WHAT YOU WILL DO »
In the records below, find the line containing "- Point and" and the line containing "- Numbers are"; please repeat exactly the lines from one to the other, both included, and nothing more.
== Segment start ==
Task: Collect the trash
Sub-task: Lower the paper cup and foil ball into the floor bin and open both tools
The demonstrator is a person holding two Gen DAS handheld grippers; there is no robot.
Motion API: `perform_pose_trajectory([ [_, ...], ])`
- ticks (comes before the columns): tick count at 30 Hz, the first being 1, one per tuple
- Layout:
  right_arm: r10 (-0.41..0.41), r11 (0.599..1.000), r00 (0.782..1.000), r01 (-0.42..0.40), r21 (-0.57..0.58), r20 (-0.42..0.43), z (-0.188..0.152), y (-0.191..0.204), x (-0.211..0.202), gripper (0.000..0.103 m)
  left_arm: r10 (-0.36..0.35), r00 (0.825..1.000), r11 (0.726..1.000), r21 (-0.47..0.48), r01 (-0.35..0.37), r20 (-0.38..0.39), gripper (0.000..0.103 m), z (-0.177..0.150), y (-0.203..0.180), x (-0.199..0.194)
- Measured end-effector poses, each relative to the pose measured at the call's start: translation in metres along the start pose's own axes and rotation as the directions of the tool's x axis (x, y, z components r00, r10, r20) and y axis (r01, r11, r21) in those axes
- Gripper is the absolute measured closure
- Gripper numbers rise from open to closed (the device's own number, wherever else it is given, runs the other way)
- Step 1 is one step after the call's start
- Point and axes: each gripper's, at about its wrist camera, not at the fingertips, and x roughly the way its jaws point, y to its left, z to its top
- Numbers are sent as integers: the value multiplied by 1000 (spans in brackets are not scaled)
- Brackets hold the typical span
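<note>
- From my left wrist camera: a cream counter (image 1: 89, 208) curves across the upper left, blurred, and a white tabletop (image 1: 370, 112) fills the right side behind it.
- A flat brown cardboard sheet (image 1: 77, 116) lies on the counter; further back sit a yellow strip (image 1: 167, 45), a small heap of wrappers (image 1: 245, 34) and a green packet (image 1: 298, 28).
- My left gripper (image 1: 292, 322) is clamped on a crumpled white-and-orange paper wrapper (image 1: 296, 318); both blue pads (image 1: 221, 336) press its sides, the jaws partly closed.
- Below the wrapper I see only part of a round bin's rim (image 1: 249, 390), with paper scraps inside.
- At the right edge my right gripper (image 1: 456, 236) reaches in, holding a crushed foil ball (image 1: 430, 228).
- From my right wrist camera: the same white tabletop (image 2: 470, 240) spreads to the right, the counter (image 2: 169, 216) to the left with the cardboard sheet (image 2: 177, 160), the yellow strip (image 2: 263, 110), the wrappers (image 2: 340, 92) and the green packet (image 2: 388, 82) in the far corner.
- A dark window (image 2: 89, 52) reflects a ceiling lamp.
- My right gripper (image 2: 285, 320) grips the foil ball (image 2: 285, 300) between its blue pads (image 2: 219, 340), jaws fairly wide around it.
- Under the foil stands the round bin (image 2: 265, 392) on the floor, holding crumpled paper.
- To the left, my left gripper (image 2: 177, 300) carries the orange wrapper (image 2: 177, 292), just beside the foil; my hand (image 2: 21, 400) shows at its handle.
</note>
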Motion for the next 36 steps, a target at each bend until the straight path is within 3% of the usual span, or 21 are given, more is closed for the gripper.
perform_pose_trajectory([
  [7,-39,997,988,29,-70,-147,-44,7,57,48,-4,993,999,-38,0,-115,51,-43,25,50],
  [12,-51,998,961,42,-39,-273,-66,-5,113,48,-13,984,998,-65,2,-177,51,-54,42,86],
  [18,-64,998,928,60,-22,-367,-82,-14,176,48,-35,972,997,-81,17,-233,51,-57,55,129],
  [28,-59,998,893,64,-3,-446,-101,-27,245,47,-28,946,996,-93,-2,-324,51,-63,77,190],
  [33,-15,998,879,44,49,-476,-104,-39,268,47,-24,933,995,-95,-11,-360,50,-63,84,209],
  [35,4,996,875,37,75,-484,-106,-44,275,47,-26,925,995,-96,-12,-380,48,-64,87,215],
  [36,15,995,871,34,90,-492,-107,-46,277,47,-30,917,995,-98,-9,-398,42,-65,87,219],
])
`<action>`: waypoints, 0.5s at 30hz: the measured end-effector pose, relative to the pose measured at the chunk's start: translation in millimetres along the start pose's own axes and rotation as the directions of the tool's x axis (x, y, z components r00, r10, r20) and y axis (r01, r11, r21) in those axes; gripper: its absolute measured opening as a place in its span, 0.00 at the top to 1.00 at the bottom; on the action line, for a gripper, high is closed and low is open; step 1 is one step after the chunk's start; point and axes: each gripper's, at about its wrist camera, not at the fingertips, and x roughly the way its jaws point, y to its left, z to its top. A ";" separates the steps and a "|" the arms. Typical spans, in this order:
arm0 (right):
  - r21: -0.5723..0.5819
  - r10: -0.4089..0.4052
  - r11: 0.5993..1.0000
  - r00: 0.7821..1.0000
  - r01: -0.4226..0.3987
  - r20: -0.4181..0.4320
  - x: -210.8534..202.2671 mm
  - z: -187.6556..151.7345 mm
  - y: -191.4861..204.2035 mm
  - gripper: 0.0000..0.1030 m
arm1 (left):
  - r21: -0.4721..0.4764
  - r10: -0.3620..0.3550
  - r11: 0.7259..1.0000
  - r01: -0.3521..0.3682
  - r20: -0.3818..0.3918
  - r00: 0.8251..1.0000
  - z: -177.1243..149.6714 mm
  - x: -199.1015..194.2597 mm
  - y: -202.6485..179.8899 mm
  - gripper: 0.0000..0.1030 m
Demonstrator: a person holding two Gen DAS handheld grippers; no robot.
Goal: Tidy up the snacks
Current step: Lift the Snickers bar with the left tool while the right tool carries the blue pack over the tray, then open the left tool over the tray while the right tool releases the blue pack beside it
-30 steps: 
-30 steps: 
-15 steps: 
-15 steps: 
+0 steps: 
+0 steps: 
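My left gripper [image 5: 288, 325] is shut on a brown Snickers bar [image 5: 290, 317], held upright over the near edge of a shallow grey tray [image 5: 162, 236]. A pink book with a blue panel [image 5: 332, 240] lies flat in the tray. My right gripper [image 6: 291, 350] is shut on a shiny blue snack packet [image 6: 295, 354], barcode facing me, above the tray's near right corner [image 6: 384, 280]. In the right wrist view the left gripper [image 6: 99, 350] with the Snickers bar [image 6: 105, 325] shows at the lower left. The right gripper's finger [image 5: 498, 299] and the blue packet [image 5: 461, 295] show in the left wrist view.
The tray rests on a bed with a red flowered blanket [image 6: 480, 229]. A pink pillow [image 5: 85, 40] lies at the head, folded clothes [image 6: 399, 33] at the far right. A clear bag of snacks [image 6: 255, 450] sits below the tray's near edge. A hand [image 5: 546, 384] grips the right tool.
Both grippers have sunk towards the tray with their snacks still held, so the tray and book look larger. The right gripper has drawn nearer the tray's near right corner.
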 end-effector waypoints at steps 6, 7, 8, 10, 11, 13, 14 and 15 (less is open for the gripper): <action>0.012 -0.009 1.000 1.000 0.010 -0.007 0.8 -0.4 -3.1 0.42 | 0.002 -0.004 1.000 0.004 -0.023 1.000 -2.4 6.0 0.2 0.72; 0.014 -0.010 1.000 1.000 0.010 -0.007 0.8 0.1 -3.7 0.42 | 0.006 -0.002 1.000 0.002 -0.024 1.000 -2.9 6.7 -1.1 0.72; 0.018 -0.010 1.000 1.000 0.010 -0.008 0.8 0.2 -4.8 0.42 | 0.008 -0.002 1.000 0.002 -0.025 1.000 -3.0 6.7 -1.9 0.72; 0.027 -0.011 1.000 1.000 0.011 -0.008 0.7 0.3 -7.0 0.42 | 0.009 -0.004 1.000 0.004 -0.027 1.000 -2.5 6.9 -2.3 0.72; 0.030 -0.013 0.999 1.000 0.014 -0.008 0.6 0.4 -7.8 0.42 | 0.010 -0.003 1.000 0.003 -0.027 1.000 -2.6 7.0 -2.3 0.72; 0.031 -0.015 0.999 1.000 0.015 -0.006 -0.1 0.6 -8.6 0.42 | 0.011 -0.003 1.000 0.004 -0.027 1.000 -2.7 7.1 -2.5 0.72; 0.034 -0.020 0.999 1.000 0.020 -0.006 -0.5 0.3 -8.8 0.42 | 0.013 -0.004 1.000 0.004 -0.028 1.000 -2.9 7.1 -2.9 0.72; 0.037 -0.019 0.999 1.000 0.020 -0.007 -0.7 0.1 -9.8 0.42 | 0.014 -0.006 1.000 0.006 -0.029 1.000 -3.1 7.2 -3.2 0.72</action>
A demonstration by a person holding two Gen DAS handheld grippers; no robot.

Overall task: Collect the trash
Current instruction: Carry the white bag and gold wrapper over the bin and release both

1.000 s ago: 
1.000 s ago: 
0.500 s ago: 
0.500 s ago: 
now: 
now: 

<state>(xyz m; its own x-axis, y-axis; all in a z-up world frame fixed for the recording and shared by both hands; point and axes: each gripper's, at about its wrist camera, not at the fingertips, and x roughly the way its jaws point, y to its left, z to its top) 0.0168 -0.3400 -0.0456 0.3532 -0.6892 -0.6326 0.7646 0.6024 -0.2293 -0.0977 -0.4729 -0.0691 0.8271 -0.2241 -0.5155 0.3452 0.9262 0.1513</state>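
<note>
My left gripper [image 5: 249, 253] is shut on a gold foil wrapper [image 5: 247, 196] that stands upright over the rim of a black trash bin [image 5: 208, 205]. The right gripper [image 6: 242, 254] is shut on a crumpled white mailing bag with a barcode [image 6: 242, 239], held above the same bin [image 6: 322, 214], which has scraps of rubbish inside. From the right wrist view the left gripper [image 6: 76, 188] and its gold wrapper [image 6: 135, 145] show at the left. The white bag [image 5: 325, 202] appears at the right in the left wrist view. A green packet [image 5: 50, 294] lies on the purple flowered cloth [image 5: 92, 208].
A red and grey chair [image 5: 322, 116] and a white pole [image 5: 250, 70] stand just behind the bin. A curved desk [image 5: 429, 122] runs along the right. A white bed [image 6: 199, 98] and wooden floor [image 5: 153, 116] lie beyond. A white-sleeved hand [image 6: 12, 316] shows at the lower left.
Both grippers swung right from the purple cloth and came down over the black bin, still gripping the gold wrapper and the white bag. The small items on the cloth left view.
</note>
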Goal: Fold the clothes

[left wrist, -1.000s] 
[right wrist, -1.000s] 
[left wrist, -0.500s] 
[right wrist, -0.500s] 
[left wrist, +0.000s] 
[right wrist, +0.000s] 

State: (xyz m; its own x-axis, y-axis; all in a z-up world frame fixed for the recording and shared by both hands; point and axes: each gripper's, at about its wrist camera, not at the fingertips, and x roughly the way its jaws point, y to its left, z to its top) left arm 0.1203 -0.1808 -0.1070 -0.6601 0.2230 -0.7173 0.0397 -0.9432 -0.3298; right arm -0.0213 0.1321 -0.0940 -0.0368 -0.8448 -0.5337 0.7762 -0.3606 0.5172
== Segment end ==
ANSWER AREA »
- Point and axes: each gripper's, at about its wrist camera, not at the fingertips, and x roughly the way its jaws point, y to its left, z to its top
- Numbers are sent as integers: the value multiplied by 1000 (spans in brackets are not scaled)

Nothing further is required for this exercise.